──────── GIVEN RECORDS ────────

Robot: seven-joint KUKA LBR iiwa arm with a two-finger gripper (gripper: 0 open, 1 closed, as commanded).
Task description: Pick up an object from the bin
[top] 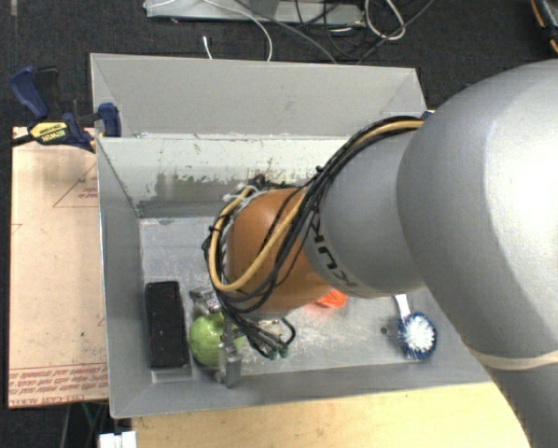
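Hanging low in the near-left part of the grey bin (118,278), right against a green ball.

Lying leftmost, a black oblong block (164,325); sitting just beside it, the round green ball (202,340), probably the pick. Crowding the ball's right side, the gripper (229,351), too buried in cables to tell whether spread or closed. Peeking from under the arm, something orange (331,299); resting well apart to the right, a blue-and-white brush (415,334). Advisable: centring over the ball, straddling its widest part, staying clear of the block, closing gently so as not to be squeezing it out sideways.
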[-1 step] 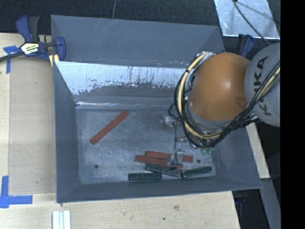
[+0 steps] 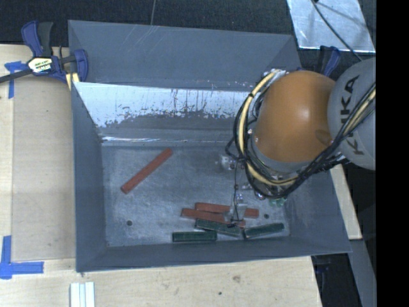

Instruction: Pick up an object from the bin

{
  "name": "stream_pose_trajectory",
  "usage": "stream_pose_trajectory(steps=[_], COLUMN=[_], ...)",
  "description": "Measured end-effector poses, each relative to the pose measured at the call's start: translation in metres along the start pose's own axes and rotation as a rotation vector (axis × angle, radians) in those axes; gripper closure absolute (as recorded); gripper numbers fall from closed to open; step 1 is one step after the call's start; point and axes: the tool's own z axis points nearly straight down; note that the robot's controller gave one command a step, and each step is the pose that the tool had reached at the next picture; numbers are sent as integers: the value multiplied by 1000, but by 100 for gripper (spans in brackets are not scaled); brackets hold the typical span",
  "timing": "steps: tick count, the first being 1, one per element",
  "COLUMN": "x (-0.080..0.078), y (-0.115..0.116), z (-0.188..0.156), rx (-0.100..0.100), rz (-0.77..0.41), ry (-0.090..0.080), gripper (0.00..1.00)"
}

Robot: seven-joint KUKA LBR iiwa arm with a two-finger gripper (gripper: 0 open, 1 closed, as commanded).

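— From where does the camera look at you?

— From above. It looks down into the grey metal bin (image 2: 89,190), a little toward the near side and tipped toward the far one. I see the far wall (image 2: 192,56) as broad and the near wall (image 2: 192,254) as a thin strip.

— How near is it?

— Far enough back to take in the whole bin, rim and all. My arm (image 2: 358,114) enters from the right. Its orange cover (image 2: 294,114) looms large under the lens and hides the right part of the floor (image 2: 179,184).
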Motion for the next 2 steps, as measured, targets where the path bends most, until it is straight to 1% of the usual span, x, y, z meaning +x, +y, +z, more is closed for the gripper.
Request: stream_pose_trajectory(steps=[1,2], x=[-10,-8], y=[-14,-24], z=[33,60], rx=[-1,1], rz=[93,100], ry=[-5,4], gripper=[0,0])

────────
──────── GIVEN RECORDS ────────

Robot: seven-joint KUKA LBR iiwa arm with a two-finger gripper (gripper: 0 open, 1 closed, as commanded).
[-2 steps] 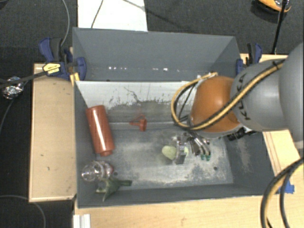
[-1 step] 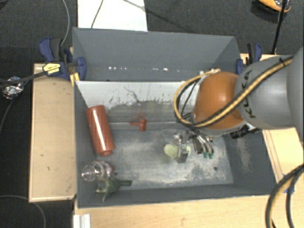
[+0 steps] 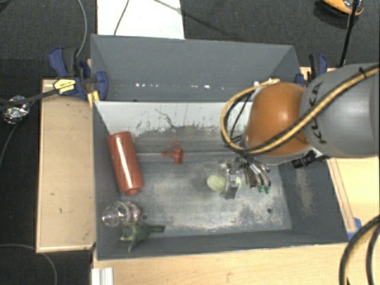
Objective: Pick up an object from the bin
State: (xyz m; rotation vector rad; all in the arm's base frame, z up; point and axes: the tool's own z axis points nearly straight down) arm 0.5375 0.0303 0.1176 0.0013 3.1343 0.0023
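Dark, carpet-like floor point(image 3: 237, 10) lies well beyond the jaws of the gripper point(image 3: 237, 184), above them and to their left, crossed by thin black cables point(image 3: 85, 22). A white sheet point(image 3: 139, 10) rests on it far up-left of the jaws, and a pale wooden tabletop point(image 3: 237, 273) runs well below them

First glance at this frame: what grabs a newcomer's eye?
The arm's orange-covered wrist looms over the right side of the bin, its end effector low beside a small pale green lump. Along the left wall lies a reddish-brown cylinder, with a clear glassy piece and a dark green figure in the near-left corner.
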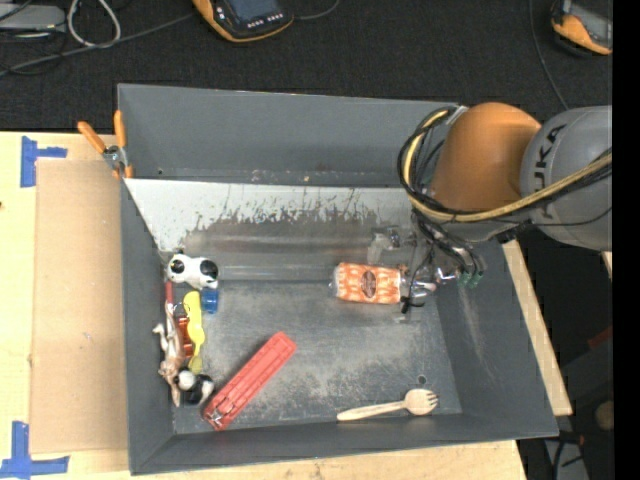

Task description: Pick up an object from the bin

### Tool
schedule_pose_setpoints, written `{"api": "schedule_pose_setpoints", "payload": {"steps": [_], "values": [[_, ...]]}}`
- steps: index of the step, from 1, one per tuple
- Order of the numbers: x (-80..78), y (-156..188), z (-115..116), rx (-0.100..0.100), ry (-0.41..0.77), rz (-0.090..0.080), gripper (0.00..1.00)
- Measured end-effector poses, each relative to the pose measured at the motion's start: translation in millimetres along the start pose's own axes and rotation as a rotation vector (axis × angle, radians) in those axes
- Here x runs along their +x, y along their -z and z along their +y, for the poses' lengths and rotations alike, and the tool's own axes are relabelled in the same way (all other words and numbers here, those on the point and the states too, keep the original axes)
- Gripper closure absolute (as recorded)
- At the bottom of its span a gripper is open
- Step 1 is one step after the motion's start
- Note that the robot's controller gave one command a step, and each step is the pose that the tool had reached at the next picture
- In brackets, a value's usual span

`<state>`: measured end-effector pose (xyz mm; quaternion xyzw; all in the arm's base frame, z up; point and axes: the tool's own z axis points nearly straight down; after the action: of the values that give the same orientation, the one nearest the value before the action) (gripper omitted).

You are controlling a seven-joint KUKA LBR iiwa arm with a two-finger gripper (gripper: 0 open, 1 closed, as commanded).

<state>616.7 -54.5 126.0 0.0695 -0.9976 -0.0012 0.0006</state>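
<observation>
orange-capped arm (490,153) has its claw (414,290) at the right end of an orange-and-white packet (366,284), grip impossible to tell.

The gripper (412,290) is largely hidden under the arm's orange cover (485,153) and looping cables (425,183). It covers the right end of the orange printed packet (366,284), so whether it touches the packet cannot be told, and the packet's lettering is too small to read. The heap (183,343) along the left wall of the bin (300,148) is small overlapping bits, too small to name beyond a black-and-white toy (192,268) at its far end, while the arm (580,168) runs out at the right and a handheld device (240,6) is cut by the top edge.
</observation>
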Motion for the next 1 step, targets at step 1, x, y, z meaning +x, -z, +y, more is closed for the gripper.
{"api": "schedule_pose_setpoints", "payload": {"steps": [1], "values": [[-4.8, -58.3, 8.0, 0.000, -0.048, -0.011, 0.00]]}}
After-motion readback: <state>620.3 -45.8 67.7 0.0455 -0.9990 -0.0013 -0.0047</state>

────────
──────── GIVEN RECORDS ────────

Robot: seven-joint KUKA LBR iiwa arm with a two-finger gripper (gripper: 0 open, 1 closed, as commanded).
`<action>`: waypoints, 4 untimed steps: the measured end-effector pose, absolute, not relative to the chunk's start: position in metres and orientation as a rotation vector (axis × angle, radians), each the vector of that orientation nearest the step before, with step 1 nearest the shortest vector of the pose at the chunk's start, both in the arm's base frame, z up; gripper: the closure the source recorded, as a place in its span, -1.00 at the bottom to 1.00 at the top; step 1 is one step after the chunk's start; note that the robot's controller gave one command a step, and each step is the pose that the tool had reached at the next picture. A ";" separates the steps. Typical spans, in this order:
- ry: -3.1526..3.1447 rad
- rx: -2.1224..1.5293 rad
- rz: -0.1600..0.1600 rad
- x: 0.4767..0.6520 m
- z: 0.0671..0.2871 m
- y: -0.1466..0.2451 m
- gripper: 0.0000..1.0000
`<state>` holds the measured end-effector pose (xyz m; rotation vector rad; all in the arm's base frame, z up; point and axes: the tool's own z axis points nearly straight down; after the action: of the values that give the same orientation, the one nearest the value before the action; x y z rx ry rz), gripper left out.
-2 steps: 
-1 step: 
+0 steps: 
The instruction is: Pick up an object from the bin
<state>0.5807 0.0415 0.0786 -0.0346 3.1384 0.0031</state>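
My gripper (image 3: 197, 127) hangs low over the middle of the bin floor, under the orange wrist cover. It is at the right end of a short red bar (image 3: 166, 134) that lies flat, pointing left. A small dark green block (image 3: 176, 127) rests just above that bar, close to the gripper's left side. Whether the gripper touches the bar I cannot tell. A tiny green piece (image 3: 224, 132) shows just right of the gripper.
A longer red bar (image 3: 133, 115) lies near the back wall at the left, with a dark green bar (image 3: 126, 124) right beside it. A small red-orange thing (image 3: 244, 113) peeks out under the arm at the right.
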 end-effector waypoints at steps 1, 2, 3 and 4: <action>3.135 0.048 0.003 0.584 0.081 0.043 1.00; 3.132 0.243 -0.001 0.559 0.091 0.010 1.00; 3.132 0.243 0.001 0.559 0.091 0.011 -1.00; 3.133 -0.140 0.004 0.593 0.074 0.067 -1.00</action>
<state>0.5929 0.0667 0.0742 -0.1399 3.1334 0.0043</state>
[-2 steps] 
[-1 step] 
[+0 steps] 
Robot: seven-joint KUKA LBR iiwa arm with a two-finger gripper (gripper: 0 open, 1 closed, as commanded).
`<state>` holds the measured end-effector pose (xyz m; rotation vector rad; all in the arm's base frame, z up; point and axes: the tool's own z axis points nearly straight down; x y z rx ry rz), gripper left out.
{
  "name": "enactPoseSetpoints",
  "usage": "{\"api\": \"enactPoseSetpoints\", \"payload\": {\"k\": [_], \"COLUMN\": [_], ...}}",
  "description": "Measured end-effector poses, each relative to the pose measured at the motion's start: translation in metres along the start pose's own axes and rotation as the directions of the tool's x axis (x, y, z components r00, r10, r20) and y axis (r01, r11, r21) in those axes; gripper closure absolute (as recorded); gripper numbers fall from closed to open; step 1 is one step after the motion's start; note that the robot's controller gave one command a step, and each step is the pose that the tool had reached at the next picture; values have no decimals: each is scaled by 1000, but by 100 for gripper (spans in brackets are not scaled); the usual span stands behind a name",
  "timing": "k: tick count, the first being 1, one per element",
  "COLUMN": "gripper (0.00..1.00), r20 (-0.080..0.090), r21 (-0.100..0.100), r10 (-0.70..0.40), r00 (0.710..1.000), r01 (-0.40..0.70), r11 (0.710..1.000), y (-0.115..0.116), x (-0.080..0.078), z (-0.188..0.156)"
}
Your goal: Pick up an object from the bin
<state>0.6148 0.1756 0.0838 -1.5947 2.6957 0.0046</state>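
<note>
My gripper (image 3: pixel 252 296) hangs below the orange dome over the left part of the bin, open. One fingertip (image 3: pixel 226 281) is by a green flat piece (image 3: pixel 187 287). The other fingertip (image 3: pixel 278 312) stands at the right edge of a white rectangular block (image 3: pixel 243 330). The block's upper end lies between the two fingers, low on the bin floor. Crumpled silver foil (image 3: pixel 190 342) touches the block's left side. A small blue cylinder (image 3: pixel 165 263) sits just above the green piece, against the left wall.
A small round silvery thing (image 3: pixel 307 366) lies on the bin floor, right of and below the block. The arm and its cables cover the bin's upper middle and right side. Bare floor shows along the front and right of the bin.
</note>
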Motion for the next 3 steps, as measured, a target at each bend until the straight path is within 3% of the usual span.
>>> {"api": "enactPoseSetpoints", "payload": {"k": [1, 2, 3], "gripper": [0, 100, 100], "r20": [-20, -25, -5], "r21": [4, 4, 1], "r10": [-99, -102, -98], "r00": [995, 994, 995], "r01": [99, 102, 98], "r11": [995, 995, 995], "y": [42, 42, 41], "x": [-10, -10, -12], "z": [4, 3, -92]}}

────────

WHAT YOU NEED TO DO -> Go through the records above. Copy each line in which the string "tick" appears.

THE COMPLETED TASK ->
  "timing": "steps: tick count, the first being 1, one per element",
  "timing": "k: tick count, the first being 1, one per element",

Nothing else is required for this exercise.